Protecting company data within the corporate network is one thing, but what happens when you need to take that data on the road? Imation offers a simple product that makes it easy to securely fulfil that need: the Defender F200 Biometric Flash Drive.

Setup of the device was a snap. We simply plugged the drive into a free USB port, and the included Access software ran automatically. For the initial configuration, we were given two options: we could select 'typical', which configures the device for a single user with fingerprint access only; or we could select 'custom', which provided far greater control. Selecting 'custom', we specified the type of authentication we wanted - biometric plus password - and set the number of users.

Next, we set up the minimum password requirements for our users and chose a device management code that is required for a factory reset. Then we specified an administrator password, used for configuring users. After that, we were ready to create the first user. We specified a username (used for display purposes) and chose how many fingerprints we wanted to record on the device. After recording our fingerprints we set a password, and the drive was ready to use.

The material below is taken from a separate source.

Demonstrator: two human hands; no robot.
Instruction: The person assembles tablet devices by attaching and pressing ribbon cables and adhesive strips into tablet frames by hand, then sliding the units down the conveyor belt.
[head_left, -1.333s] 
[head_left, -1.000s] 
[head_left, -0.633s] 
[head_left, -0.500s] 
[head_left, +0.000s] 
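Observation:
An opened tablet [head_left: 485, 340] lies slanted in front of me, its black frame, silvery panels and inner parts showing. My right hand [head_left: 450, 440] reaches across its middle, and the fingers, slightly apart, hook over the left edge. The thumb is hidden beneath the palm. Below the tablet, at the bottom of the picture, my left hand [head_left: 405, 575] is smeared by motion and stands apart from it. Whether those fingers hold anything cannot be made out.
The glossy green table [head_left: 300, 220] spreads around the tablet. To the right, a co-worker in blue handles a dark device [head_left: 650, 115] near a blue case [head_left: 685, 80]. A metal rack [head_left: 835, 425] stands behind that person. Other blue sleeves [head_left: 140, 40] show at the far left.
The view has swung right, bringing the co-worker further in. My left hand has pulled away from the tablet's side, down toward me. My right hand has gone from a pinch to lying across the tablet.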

The F200 is a FIPS 140-2, level three validated device and it uses hardware-based AES-256 encryption, making it appropriate for use in environments with high security requirements. The included Access software, which controls configuration and login, is supported on Windows and Mac OS and is completely contained on the device, making it extremely portable.

The device supports up to ten users, but we noticed that it would also only record ten fingerprints. This restricts the number of workers allowed to use the device to fewer than ten if your corporate security policy requires more than one fingerprint to be recorded.

The product's protective metal cover does add a degree of ruggedness. However, despite Imation's marketing claims to the contrary, it shouldn't be considered a security feature as there is no way to lock it in place, and after removing the cover to actually use the device, we were presented with the common plastic one would find on any USB drive.

The F200 device does support integration with two centralised management platforms - either McAfee ePolicy Orchestrator or Imation's own Access Enterprise - allowing administrators to more efficiently manage device policies and deployment.

Imation's documentation is very good. Included on the device, the user guide is an easy-to-read PDF with plenty of screenshots and well-organised bookmarks. Our only complaint is that they neglected to include an important detail regarding factory resets. To perform a reset (what Imation terms a 'recycle'), a device management password is required. When initially configuring the device, we set it up with 'typical' settings that automatically configured much of the device for us - but it did not give us an option to specify such a password. In these cases, there is a default password that is not mentioned anywhere in the provided documentation - we had to search the online knowledgebase to discover this.

Technical support is limited to a basic, no-cost offering. Available 12-hours-a-day, five-days-a-week, Imation provides phone and email support, along with a five-year limited warranty. As mentioned above, it also maintains a knowledgebase on its website.

Pricing for the F200 starts at £86 for 2GB and £126 for the 8GB model we tested. It falls into the middle range of prices we have seen for similar devices.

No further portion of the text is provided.